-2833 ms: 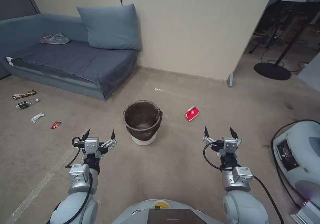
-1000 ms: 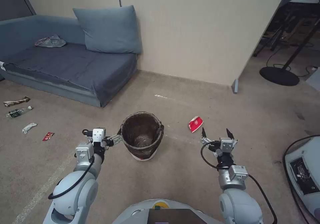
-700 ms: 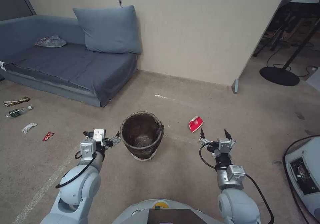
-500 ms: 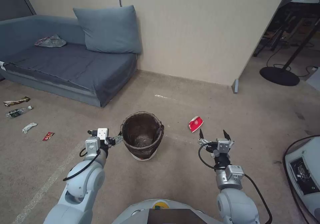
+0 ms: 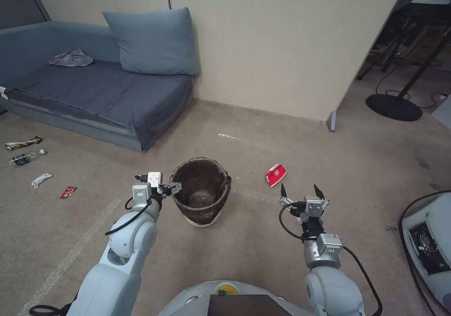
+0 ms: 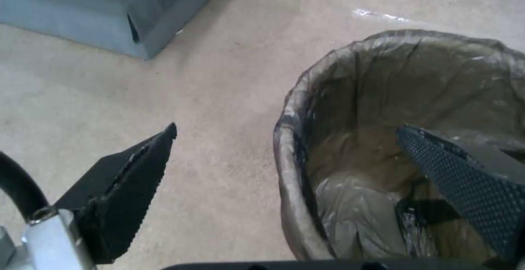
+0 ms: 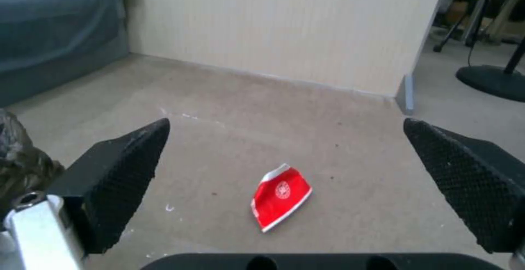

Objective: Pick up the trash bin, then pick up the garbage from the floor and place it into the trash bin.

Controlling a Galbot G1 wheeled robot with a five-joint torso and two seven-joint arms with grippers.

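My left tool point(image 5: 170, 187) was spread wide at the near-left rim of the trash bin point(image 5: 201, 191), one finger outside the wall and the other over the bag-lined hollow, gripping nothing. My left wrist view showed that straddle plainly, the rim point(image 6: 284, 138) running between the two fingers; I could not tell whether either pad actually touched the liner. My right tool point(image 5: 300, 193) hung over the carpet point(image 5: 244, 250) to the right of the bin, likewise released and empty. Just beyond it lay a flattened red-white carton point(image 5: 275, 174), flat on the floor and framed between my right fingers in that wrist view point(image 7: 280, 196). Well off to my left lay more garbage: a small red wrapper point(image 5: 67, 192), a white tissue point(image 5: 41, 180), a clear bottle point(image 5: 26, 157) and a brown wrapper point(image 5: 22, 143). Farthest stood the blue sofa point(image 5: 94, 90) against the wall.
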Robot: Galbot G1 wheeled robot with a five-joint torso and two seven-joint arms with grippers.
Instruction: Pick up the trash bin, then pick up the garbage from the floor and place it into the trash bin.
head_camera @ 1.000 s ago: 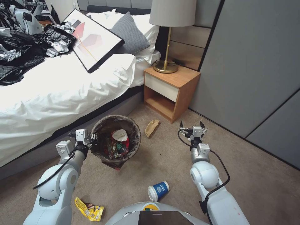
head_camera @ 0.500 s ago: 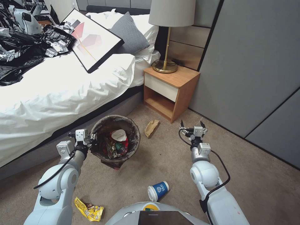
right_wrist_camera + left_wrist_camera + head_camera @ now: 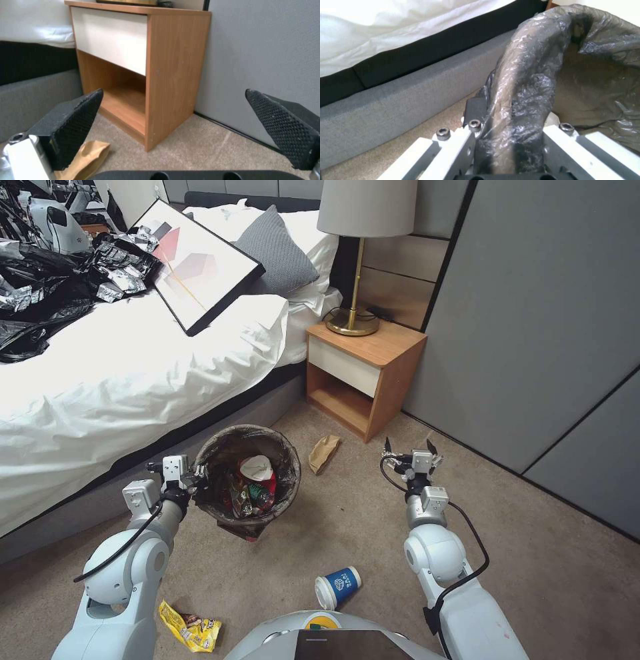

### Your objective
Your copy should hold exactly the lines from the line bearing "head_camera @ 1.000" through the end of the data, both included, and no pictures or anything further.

### Output of the exercise
head_camera @ 1.000 s ago: 
head_camera @ 0.500 s ago: 
right_wrist_camera + left_wrist_camera + head_camera @ now: 

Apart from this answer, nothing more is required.